EXERCISE DETAILS: When a line below contains the word "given", copy that line.

RECORDS SUPPLIED:
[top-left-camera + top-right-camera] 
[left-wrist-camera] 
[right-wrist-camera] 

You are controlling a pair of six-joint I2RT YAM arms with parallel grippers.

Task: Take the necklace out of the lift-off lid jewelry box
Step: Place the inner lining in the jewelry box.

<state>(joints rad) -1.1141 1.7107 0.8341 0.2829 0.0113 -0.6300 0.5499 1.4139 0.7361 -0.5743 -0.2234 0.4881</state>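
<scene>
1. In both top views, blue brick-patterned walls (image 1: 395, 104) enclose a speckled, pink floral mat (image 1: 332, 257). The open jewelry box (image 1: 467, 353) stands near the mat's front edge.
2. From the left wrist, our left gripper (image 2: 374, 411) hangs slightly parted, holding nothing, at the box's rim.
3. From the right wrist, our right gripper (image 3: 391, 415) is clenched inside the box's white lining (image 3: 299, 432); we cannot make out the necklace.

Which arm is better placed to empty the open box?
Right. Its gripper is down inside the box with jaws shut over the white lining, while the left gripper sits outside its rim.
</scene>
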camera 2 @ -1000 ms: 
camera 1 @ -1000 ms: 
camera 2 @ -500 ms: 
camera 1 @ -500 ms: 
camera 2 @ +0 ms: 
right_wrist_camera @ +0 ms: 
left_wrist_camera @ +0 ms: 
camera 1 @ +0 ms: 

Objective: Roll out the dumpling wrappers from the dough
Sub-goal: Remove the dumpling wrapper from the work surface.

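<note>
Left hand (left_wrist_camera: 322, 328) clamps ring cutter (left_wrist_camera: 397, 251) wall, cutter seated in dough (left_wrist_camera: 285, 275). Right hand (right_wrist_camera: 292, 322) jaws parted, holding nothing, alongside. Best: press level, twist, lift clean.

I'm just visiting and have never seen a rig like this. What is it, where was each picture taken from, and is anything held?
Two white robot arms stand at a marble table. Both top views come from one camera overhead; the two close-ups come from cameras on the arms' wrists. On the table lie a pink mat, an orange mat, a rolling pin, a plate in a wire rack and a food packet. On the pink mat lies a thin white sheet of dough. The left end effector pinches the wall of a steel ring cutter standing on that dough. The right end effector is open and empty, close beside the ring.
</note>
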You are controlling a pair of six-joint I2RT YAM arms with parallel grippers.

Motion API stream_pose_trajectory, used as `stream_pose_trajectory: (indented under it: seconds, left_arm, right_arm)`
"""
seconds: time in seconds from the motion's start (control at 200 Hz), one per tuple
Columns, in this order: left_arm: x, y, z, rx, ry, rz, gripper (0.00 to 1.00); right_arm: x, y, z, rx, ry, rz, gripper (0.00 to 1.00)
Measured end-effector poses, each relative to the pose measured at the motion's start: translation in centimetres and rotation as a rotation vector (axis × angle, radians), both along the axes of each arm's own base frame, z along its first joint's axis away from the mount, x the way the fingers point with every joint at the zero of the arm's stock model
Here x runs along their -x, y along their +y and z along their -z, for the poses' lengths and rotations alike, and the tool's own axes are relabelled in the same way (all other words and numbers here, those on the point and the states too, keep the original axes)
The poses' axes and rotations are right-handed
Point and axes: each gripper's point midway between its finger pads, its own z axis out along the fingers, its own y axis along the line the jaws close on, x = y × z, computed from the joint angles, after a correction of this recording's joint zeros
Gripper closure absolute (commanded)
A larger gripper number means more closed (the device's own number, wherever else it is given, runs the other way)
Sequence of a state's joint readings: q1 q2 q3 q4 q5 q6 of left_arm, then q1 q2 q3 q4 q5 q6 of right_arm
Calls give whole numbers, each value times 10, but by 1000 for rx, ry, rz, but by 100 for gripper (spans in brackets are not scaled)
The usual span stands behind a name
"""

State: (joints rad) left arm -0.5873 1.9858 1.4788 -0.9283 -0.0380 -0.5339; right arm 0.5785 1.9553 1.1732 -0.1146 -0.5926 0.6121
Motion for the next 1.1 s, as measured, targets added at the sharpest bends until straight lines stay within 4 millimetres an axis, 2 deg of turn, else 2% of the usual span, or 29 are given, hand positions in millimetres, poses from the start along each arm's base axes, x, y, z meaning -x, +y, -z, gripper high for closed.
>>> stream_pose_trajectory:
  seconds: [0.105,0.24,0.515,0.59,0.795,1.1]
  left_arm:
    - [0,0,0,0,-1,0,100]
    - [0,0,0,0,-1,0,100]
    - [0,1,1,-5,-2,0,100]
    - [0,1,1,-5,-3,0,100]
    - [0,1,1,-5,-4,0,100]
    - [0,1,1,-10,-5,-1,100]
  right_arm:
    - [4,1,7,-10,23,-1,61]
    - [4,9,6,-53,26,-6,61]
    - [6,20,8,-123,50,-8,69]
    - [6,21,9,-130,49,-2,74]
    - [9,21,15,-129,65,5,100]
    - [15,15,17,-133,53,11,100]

ANSWER:
A larger gripper number means more closed (the device's own number, wherever else it is given, runs the other way)
Motion for the next 1.1 s, as measured, targets added at the sharpest bends until straight lines stay within 4 millimetres an axis, 2 deg of turn, else 2% of the usual span, or 29 are given, hand positions in millimetres, poses from the start along each arm's base axes, x, y, z meaning -x, +y, -z, gripper high for closed.

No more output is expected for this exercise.